What to work on ->
Give a verbatim repeat of the lines that run from the line containing "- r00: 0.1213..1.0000" to the end of the data below.

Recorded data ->
• • • • • • •

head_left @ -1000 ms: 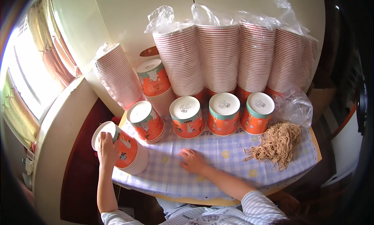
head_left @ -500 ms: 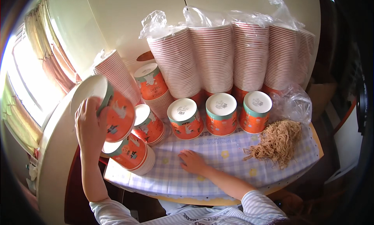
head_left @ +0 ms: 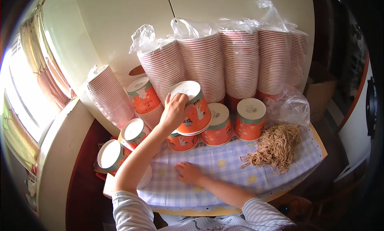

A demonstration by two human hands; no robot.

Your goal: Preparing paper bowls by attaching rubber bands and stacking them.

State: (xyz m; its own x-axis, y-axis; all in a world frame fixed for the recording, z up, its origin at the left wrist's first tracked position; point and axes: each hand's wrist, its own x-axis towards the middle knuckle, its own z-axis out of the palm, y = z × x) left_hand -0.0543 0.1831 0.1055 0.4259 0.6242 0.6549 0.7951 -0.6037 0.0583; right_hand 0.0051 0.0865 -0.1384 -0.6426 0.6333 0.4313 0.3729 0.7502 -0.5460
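An inverted paper cup [head_left: 197, 114] is gripped above the bench [head_left: 319, 139] by the left hand [head_left: 174, 110]; the unclenched right hand [head_left: 189, 173] is rested thereon.

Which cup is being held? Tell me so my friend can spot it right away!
Find the blue checked cloth, then the left hand above it. That hand holds an upside-down orange cup with a green band and white base. Unlike the orange cups around it, this one is in a hand.

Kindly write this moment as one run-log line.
left hand: holding inverted orange cup, raised | right hand: resting on checked tablecloth
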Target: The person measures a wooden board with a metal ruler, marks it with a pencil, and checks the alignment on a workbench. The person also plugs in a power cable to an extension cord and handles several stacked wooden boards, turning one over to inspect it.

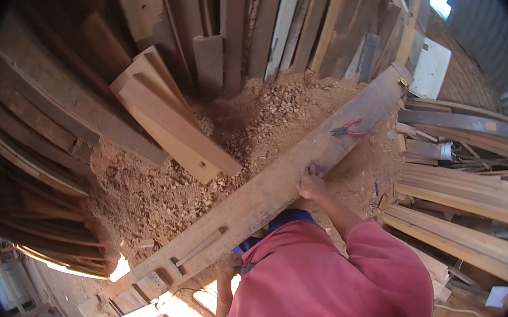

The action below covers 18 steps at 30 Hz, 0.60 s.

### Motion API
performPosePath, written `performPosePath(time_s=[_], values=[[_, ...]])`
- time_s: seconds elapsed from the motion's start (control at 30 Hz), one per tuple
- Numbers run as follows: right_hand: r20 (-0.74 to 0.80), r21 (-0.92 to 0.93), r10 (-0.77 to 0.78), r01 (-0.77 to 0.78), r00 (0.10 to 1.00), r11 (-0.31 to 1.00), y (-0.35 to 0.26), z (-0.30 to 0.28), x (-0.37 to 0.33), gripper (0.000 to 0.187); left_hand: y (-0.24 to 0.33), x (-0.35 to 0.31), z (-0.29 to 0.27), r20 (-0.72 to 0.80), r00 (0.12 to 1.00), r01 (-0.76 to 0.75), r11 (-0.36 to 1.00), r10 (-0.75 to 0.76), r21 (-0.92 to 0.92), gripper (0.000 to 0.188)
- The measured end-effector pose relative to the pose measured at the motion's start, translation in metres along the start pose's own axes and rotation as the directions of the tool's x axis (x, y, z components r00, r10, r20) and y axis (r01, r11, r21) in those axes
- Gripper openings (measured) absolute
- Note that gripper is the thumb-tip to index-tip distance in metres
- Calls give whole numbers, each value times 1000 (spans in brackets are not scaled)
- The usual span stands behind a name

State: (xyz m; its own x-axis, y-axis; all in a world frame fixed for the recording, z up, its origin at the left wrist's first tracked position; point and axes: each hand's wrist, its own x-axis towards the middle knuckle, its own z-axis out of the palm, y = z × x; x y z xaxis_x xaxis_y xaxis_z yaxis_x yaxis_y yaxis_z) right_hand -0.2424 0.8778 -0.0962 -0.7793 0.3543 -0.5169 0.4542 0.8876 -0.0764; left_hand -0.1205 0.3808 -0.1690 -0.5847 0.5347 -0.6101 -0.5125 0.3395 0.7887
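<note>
A long, worn wooden plank (257, 186) runs slantwise in front of me, from lower left to upper right. My right hand (312, 183) rests on its near edge with the fingers curled together; what they hold, if anything, is too small to name. Low by the plank's near side is my left hand (230, 263), beside my body and close to something dark; its fingers are mostly hidden. Pliers with red handles (349, 130) lie on the plank beyond my right hand. Toward its left end lies a hammer-like tool (201, 247) with a thin handle.
Wood shavings (165, 199) heap up beyond the plank, with pale boards (170, 124) leaning into them. Upright boards (289, 18) line the back. Stacked lumber (468, 198) lies at the right. Something small and yellow (404, 82) sits at the plank's far end.
</note>
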Motion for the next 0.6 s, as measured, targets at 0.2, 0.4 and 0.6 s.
performPosePath(time_s=[0.2, 0.4, 0.6], values=[[-172, 334, 51, 10, 984, 942, 16, 8, -108, 47, 118, 52, -9, 396, 907, 55, 891, 145, -451, 33], [201, 388, 89, -163, 975, 907, 89, 130, -166, 40, 203, 118, 48, -45, 999, 37, 864, -16, 502, 45], [140, 720, 328, -323, 934, 614, 183, 115, -176, 37, 279, 195, 123, 142, 889, -368, 497, 435, 786, 54]])
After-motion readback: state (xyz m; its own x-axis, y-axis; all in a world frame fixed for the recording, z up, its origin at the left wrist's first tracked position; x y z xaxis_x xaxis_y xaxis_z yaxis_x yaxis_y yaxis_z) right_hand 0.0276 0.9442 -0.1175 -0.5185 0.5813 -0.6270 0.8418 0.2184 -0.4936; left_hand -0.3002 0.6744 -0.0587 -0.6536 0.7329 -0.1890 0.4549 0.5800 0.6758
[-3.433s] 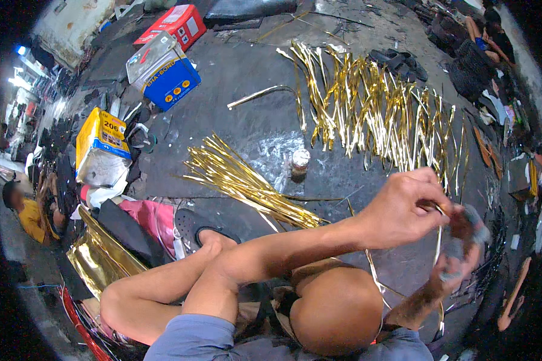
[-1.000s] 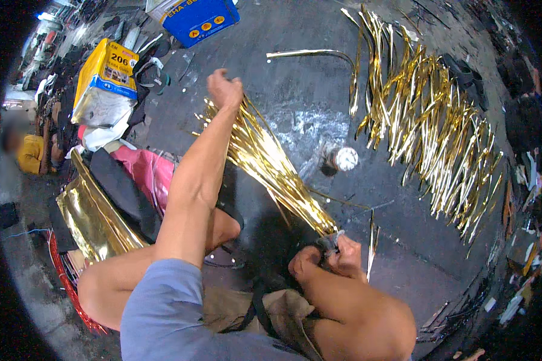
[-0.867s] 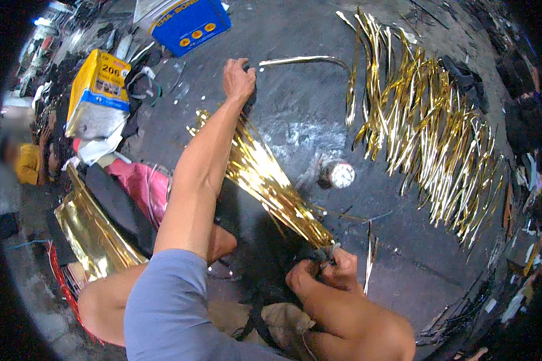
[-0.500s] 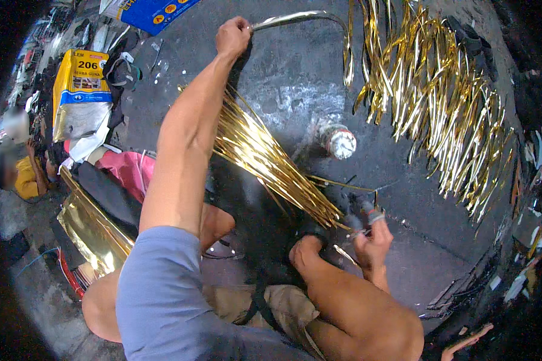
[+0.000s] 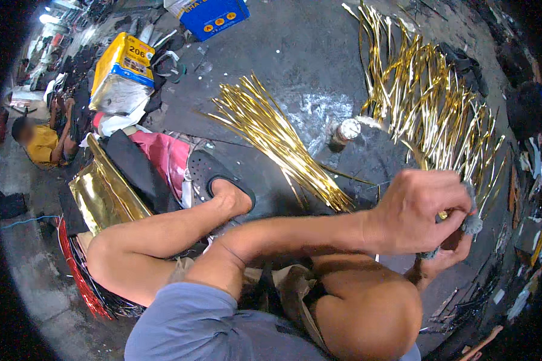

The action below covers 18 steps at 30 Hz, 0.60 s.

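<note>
My left forearm reaches across to the right, and my left hand [image 5: 421,207] is closed, with a bit of gold strip [image 5: 443,215] showing by its fingers. Close below it is my right hand [image 5: 444,257], partly hidden, with curled fingers wearing grey wraps. The fingers of both hands meet; what the right one grips is hidden. Beyond the hands, a wide fringe of shiny gold strips [image 5: 433,102] lies on the dark floor. A bundle of loose gold strips [image 5: 277,144] lies slantwise in the middle. Between them stands a small can [image 5: 345,132] with a whitish top.
At the far left are a yellow and blue tin [image 5: 123,75] and a blue box [image 5: 214,18]. Gold sheet [image 5: 105,195], pink cloth [image 5: 162,157] and red strips [image 5: 72,271] lie left of my legs. A person in yellow [image 5: 42,143] sits farther off.
My left hand has swung from the far left, where it held out a strip, to my right hand. My right hand has moved right. The view has shifted slightly.
</note>
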Each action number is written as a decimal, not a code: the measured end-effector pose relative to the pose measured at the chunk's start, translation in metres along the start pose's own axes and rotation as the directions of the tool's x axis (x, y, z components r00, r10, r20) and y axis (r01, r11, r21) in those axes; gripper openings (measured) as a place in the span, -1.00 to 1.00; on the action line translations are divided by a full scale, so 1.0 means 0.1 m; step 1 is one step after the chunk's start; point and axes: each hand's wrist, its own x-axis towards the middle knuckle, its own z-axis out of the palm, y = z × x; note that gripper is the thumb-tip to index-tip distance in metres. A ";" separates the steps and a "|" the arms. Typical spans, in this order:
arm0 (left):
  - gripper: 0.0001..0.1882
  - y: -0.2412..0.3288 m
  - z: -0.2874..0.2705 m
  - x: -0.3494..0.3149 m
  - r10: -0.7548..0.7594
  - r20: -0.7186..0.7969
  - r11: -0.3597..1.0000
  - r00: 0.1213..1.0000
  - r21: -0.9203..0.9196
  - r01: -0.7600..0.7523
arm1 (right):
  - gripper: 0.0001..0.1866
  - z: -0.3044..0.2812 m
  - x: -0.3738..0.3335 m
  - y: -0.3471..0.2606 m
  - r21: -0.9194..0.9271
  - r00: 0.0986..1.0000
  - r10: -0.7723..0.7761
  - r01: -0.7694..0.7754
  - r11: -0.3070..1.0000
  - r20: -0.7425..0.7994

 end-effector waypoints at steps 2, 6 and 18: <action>-0.88 0.06 0.10 -0.18 -0.165 -0.087 0.981 0.982 -0.118 0.155 | -0.27 -0.04 -0.05 -0.08 -0.574 0.961 -0.174 0.268 0.773 0.214; -0.84 0.05 0.19 -0.38 -0.677 0.085 0.646 0.731 -0.407 0.646 | -0.57 -0.03 -0.09 -0.24 -0.675 0.912 -0.232 0.407 0.615 0.338; -0.75 -0.24 -0.20 -0.61 -0.679 0.138 0.445 0.721 -0.704 0.554 | -0.70 0.34 0.04 -0.02 -0.594 0.774 -0.302 0.624 0.507 0.556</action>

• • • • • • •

Solution ->
  - r00: 0.1213..1.0000
  - r21: -0.9203..0.9196
  - r01: -0.7600..0.7523
arm1 (right):
  - gripper: 0.0001..0.1866
  - z: -0.3044..0.2812 m
  - x: -0.3738..0.3335 m
  - y: -0.3471..0.2606 m
  - r21: -0.9194..0.9271
  - r00: 0.0986..1.0000
  - r10: -0.7723..0.7761
  - r01: -0.7694..0.7754
  - r11: -0.3070..1.0000
  - r20: -0.7425..0.7994

 end-effector waypoints at steps 2, 6 and 18: <action>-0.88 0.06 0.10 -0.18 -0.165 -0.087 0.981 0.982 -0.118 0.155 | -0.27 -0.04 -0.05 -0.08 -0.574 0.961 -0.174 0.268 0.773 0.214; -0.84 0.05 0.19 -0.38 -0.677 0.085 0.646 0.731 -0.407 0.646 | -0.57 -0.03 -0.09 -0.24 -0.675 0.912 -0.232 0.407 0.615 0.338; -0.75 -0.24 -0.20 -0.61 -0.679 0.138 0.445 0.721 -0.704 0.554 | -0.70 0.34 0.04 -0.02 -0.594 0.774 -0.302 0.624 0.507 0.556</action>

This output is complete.